Il 15 aprile, al Teatro Quirino è stato presentato il terzo appuntamento dedicato a Saverio La Ruina con l’intenso monologo La Borto, che chiude la rassegna dedicata all’artista.
Scritto dal drammaturgo nel 2009 La Borto vede La Ruina impegnato ad interpretare Vittoria una donna calabrese, che ripercorre la propria esistenza in una sorta di fittizio dialogo con Gesù ed i suoi apostoli, in uno scenario ispirato all’ultima cena.
Accusata d’esser come Giuda da Cristo, Vittoria rigetta tale definizione poiché non ha mai compiuto malvagità e narra ai suoi interlocutori- sono un’apparizione o una sua proiezione?- il proprio passato: sposa bambina letteralmente ceduta ad un uomo molto più grande di lei, madre di sette figli, in un paesino dove impera una mentalità maschilista e retrograda nel quale le femmine sono destinate a sottostare alla volontà dell’uomo, sia egli padre, patrigno o coniuge.
Sarà, appunto, il patrigno della ragazzina a decidere di darla in sposa ad un individuo storpio e sgraziato, facendole scoprire l’aspetto solo nel giorno delle nozze per impedirle di rifiutarlo.
Tuttavia Vittoria, nonostate un iniziale sbigottimento sull’altare, lo sposa perchè intravede nei suoi occhi una fragile umanità, che purtroppo si muterà in grettezza e insensibilità nei suoi confronti col tempo.
Solo nelle altre donne del paesino ella trova solidarietà e supporto, in quanto tutte accomunate
dall’atteggiamento dei propri consorti, prede degli istinti carnali ed assenti nel momento del bisogno come durante le loro molteplici gravidanze.
Ed è qui che si apre la parte fondamentale dell’opera: la protagonista e le sue compagne di sventura tentano costantemente di non avere altri figli attraverso i modi più disparati; alcuni comici come la preparazione nottura di miriadi di corredi e le preghiere a tutti i santi della chiesa, con tanto di ritorsione contro le statue sacre quando si ritroveranno nuovamente incinte; altri drammaticamente noti, come i tentativi d’aborto domestici o l’intervento delle mammane, ovvero anziane senza preparazione medica che praticavano discutibili interruzioni di gravidanza con strumenti d’uso domestico, quali spilloni o grucce, causando spesso la morte delle puerpere o danni alla loro salute.
Solo con l’introduzione legale dell’aborto assistito nella sanità pubblica, tali figure sono quasi svanite dalle comunità rurali e metropolitane lasciando un segno indelebile nell’immaginario collettivo specialement femminile.
Vittoria ha già partorito sette figli dai 15 ai 28 anni, quando decide di abortire con l’aiuto di una mammana; è stremata dalla numerosa prole cui bada e vive in povertà, mentre il marito le dichiara per l’ennessima volta che dovrà arrangiarsi da sola.
La sua è una scelta colma di timore e sofferenza, poiché ha visto le conseguenze delle interruzioni praticate tra e mura domestiche sulle sue amiche, però è risoluta nel non voler avere altri figli anche a costo di rimetterci la vita.

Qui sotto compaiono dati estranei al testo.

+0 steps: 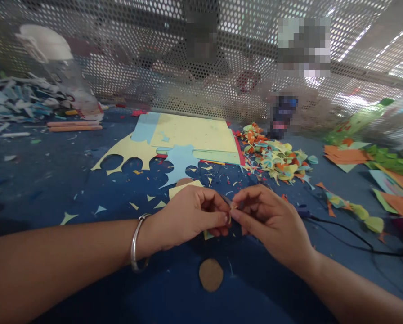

Lo sguardo disapprovante di Gesù ed i suoi apostoli si muta lentamente, durante il suo racconto, in una consapevole empatia verso di lei e la sua decisione.
La Ruina recita il lungo monologo nei panni della protagonista con una fluidità spiazzante, facendo sorridere lo spettatore nei momenti più coloriti per poi condurlo nell’aspra drammaticità della condizione femminile in Italia, fino alle lotte femministe che porteranno all’introduzione dell’aborto e del divorzio.
La desolante solitudine sociale di Vittoria e le sue compaesane non è stato esclusivo appannaggio dell’arcaico contesto rurale calabrese, e meridionale in genere, ma unisce il Belpaese da Trieste in giù e La Ruina ce lo rammenta creando un personaggio femminile straordinario nella sua apparente semplicità: Vittoria è intelligente, sensibile quanto pragmatica, non si vittimizza ma appare consapevole di tutte le difficoltà ed il dolore affrontati e lotta affinchè le nuove generazioni femminili non debbano vivere tali situazioni.
La potenza de La Borto sta nella volontà dell’attore/drammaturgo d’interpretare una donna per scatenare un processo di comprensione ed immedesimazione nel pubblico maschile, quasi volesse sentire attraverso il suo personaggio la sofferenza insita nell’esser femmina.
E lo fa grazie ad una scrittura intensa, priva di pateticismo quanto secca e capace anche di leggerezza soprattutto nella prima parte.
Poi non v’è più spazio per l’ironia, poiché l’orrore quotidiano prende il sopravvento lasciando spazio alla riflessione che uno spettacolo del genere riesce a porre in noi spettatori.